Bridging the Gap: What You Should Know about Bridge Loans

The whole world was upended because of the COVID-19 restrictions. Although the regulations have been lifted, most of us are still reeling from the effects of the lockdowns. Many have taken out bridge mortgages and other loans to alleviate their financial crunch.

However, before you take on this financial obligation, it would be wise to understand how it works. Thus, you can make an informed decision. In this article, we will discuss bridge lending.

What Is a Bridging Loan?

You can think about bridge loans like a life raft in the middle of the sea. Typically, they are taken out to bridge the gap between the sale of a property and the date you will take possession of the new one. You can see that they will carry you throughout your old residence and your new house from the name’ bridge.

The loan you take out for this purpose will be for a shorter period than your mortgage. After the mortgage is paid off, you will likely have to pay off the bridge mortgage too. The amount you will pay depends on the amount of the loan.

 

As you will see, this arrangement is quite advantageous. For most people, selling their old home and acquiring a new one is very stressful. The bridge loan will take some pressure off you by helping you with the interim payments.

 

What Else Can a Bridging Loan Used For?

 

People have used a bridging loan to buy their new house. Once they have bought and sold their old home, they have repaid the loan.

 

However, you can use a bridging loan for other purposes as well. For instance, you can use it to pay for the rent on a flat before you buy your new house. You can also use the proceeds to pay for your moving costs.

 

That said, the use of the bridging loan is not limited to purchasing another home. Many people taking out this type of loan do not intend to buy a new home. They use it to pay for some other expenses. For example, you can use a bridging loan to pay for your children’s college.

 

Moreover, a bridging loan can be used to pay for your wedding expenses or renovate your home. Many people in a medical emergency take out this loan to pay for their medical bills.

 

Is This a Secured Loan?

Yes, a bridging loan is a secured loan.  It is secured by the funds of sale and the collateral of your new property, so if you cannot repay the debt, the lender can use the property to recover his losses.

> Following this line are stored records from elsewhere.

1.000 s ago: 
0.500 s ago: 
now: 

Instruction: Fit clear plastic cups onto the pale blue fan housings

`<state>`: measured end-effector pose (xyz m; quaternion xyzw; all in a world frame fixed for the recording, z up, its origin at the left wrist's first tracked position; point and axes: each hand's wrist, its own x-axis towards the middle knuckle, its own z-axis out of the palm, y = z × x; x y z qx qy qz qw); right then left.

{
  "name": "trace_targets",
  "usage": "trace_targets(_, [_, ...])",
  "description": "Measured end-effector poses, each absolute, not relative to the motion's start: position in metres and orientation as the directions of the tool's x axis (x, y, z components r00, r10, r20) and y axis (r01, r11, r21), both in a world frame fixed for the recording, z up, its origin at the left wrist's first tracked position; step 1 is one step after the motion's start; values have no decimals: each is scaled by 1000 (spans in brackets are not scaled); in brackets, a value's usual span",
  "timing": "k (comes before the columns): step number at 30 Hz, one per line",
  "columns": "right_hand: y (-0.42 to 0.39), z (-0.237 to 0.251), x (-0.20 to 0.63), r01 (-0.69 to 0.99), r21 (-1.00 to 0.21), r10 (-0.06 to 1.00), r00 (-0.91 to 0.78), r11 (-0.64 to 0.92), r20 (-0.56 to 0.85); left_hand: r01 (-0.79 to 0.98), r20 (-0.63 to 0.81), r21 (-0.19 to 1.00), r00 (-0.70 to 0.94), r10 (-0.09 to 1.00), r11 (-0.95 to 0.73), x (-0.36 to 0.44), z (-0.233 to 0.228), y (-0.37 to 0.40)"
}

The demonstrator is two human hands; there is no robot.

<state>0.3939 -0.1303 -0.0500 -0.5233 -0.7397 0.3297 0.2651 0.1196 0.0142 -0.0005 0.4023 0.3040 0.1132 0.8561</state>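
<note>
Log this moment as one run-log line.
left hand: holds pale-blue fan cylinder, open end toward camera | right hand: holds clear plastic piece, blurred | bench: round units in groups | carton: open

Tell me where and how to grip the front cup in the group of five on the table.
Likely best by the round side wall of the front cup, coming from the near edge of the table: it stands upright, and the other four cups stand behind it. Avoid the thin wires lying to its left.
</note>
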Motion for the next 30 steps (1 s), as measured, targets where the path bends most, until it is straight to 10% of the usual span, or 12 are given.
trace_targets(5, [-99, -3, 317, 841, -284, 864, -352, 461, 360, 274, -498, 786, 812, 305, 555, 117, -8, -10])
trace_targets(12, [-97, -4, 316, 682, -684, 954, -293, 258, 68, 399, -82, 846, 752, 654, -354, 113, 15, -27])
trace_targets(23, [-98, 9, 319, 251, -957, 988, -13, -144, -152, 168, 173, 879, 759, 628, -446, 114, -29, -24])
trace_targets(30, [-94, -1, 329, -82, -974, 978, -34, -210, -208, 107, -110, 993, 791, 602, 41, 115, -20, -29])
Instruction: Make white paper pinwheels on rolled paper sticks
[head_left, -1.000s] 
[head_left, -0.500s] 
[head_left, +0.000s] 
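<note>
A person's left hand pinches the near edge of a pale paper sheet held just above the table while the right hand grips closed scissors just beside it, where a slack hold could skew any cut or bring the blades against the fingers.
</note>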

The lender will assess your creditworthiness when you apply for a bridging loan. If they consider you a reasonable risk, they will lend you the money. As a result, their claim over your home, car, or other valuable property will assure you of a loan.

 

Conclusion

 

A bridging loan is useful because it can provide you with the necessary funds to bridge the gap between the sale and purchase of your new home. Additionally, you can use the money for other reasons as well. If you feel the need, consult a mortgage broker. You can also use some good lending opportunities to secure what you need.